EXERCISE DESCRIPTION. Each line from the line containing "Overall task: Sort" through the last line of the entries is to be reproduced exactly as it stands.

DATA PROVIDED.
::::::::
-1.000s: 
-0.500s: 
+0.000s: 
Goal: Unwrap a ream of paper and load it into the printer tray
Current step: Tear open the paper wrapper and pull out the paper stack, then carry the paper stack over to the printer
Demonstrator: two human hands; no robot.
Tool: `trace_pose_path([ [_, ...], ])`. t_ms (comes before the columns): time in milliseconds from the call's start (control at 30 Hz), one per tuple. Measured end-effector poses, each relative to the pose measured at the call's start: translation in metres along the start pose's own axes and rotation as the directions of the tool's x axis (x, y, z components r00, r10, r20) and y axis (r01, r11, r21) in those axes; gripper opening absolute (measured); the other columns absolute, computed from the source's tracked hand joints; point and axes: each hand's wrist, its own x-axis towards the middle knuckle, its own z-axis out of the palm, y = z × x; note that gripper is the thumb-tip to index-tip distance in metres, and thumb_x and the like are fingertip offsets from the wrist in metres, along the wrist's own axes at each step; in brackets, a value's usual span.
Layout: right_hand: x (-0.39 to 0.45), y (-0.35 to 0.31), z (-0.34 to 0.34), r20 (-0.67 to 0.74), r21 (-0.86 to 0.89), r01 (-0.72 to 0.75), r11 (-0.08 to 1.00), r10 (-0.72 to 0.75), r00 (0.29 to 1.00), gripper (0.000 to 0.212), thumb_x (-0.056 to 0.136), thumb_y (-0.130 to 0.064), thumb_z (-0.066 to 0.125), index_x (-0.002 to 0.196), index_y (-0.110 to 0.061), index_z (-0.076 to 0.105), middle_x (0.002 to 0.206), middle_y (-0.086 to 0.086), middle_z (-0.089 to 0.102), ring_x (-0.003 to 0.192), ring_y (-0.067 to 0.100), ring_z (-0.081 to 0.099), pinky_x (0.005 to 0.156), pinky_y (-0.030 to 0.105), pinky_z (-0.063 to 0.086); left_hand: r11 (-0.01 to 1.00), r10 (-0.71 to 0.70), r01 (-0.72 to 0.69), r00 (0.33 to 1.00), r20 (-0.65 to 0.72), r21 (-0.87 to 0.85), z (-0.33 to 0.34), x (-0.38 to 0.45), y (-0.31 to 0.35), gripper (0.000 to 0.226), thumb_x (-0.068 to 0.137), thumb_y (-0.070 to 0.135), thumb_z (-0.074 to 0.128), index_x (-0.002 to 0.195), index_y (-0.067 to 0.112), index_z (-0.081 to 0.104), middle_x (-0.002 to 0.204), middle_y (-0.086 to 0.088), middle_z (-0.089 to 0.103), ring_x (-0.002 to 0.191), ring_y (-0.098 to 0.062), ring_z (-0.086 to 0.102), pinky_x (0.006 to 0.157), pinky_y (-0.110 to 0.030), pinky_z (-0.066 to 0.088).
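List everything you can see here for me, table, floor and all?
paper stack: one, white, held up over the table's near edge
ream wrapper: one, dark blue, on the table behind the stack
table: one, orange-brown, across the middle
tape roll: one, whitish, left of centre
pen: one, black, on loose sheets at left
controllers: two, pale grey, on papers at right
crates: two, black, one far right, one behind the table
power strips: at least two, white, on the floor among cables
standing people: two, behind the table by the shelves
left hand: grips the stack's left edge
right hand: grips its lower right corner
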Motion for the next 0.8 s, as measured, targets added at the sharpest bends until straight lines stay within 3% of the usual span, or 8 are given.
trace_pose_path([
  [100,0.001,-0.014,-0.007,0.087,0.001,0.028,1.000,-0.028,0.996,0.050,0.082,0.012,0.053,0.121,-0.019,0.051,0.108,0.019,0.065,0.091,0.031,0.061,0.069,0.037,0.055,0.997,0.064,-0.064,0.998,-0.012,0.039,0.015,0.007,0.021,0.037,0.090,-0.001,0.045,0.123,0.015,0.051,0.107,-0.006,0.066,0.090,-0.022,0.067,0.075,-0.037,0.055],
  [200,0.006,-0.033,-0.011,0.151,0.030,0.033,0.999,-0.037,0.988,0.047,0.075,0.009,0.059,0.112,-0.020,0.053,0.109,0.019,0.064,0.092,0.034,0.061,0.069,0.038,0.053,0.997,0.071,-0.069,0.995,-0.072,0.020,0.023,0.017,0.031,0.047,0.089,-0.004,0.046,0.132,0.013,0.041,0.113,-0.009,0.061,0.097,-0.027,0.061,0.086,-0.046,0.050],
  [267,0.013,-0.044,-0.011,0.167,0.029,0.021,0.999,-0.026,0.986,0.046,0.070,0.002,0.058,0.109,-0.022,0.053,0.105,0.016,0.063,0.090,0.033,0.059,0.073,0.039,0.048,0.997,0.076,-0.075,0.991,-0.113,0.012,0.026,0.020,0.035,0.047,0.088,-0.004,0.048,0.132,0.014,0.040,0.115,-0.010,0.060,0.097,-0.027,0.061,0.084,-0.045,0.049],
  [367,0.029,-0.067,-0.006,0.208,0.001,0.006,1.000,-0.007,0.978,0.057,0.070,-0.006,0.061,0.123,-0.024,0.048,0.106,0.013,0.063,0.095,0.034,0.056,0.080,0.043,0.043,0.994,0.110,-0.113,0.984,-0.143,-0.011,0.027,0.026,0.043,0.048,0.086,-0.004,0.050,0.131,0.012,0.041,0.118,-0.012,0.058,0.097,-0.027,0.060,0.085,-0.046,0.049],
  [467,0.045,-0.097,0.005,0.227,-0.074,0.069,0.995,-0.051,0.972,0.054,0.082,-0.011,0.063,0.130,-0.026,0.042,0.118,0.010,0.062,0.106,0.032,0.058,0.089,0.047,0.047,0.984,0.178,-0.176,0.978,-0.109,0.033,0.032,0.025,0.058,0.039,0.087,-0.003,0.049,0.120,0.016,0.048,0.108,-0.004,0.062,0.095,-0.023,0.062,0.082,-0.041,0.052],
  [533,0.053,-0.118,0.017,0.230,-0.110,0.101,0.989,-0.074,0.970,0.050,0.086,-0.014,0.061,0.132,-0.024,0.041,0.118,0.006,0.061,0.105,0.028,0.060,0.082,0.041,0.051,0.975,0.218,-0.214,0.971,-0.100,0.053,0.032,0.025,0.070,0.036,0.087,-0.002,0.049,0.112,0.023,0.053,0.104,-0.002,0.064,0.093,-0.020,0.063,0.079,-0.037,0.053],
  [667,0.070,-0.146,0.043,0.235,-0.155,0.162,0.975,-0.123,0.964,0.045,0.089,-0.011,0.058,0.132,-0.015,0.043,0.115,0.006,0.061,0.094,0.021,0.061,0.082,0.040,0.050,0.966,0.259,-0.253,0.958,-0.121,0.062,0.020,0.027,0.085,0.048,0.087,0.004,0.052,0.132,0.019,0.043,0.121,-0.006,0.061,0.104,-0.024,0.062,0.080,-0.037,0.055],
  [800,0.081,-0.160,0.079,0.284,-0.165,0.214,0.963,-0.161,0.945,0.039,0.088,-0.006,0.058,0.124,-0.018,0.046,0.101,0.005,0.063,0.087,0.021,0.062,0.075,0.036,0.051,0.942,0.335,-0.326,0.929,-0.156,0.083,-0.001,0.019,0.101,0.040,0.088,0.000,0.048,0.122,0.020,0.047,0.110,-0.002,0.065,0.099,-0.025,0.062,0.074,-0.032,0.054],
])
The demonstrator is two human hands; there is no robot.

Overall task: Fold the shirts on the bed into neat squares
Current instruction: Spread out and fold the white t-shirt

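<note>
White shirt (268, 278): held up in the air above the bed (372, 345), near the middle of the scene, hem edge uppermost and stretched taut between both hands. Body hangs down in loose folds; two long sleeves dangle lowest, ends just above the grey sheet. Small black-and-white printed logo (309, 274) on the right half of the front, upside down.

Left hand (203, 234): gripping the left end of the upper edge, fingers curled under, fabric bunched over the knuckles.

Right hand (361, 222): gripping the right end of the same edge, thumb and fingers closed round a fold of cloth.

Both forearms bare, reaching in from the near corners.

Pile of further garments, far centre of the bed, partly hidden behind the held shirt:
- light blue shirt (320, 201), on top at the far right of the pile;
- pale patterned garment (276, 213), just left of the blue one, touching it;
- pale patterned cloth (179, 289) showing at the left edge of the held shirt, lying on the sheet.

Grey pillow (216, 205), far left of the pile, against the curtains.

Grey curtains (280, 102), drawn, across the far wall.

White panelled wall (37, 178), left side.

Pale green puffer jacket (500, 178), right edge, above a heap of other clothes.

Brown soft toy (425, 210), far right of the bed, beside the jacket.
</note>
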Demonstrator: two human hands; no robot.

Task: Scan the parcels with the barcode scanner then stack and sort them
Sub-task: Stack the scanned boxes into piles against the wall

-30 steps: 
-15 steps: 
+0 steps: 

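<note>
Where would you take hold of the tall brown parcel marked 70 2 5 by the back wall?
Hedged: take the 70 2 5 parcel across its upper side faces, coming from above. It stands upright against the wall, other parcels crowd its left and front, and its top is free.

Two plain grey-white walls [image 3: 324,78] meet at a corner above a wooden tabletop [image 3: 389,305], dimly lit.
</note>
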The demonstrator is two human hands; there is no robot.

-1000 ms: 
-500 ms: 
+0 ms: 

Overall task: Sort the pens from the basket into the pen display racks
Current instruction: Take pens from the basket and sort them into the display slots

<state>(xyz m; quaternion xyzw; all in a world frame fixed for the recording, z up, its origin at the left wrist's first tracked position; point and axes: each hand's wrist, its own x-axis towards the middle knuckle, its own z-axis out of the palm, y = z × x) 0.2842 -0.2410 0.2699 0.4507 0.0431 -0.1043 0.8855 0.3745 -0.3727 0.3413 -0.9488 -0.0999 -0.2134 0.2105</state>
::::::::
TASK ANSWER.
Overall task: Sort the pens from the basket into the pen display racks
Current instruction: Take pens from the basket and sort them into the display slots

<state>(xyz m; quaternion xyzw; all in a world frame fixed for the recording, z up, its origin at the left wrist's first tracked position; point and axes: each hand's wrist, its own x-axis towards the middle knuckle, its own z-axis out of the palm, y = z × x) 0.2842 -0.2410 0.2699 0.4507 0.0431 -0.1043 0.8855 0.3745 -0.3727 0.3413 -0.9488 -0.0999 -0.2134 0.2105</state>

The full output has been given.